C.I: confidence interval, ESPAP: Estimated systolic pulmonary artery pressure, OR: Odds ratio, RA: Right atrium, RV: Right ventricle, TALA: Tricuspid anterior leaflet angle, TR: Tricuspid regurgitation, TSLA: Tricuspid septal leaflet angle.

5. Discussion

The current study was done on 60 patients with congenital ASD regardless to the age undergone to percutaneous transcatheter closure. We have shown a significant decrease in RA end systolic area, RV end diastolic and end-systolic area at 3 months and 6 months post closure. In many previous studies, the results of transcatheter closure of ASD on right heart chamber size have been evaluated which were concordant with our study, Beata Kucinska et al. 2010, demonstrated a significant decrease in RA and RV dimensions after 24 h and 1 month after transcatheter closure of ASD [8]. Also Vidya Sagar Akula et al.2016, reported that RA end systolic area and RV size were decreased significantly up to 6 months after closure [9].

As regard RV function, there was significant decrease in FAC, TAPSE at 3 and 6 months after closure also there was significant decrease S/wave at 3 and 6 months after closure but there was non-significant change at 3 months as compared to 6 months after closure. Oliver Monfredi et al. 2013, demonstrated that FAC, TAPSE and S/wave decreased over 2 months post closure procedure which were concordant with our study [10]. Vidya Sagar Akula et al 0.2016, reported that there were statistically significant decrease in FAC, TAPSE and S/wave 1 month post closure. 6 months post closure, there were no significant differences in S/wave in comparison with 1 month post closure which is concordant with our study, but no significant differences in TAPSE and FAC in comparison with 1 month post closure which is disconcordant with our study [9].

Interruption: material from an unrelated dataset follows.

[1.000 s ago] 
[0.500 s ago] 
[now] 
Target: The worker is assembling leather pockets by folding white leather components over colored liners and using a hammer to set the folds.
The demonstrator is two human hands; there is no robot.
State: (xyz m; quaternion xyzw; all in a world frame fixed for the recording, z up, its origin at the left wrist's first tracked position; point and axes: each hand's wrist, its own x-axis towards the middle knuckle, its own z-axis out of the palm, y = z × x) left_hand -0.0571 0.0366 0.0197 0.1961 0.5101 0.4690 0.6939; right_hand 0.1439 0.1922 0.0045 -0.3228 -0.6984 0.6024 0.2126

Also tricuspid valve tenting area, tenting height, TSLA, TALA, tricuspid annulus diameter were significantly decreased at 3 and 6 months post closure. Agustin C et al. 2020 demonstrated that, there was a significant decrease in TV annular diameter, TV tenting height and TV tenting area at 6 months and 1 year after closure [11].

We have shown that TR was decreased significantly after closure due to remodeling in right side and TV anatomy; of all 60 patients: 23.33% and 10% of patients had persistent TR after 3 and 6 months after closure respectively. Age, ESPAP, RA end systolic area, RV end diastolic area, TV tenting area, TV tenting height, TSLA and tricuspid annular diameter were predictors of persistent TR after 3 and 6 months after closure. Only ESPAP, TSLA and tricuspid annular diameter were independent predictors of persistent TR after 3, and 6 months post closure. Chen et al. 2018, reported significant TR reduction at 1 and 6-month after closure which is correlated with age, left atrial diameter and volume, ESPAP, RA and RV volume but only age and EPASP were independent determinants of persistent TR at follow up [12]. Fang et al. 2015, a significant TR reduction after 3 months post closure. RV end diastolic area, tricuspid annular diameter, tricuspid tenting area and TSLA were predictors of persistent TR at 3 months post closure. Tricuspid annulus diameter and TSLA were independent predictors of persistent TR [7]. Agustin C et al. 2020, a significant reduction in the TR, 6.8% and 12.3% at 6 and 12 months post closure, respectively. They found no differences in RV parameters between those with and without residual TR, this may suggest that longstanding preoperative remodeling of the tricuspid valve parameters were responsible for TR, with limited influence of RV changes This may also explain why persistent TR at 12 months was higher compared with 6 months post [11]. Toyono et al. 2009, they found that significant TA dilatation and leaflet tethering (concordant with our study) were predictive of persistent TR, not RV remodeling (disconcordant with our study) [13].

5.1. Study limitations

Our follow up period is relatively short, also we used 2D instead of 3D echocardiography to measure TV parameters while 3D echocardiography may be more accurate to evaluate TV structures.

6. Conclusion

TR significantly improved after transcatheter ASD closure despite its significance at baseline due to remodeling in right side and tricuspid valve.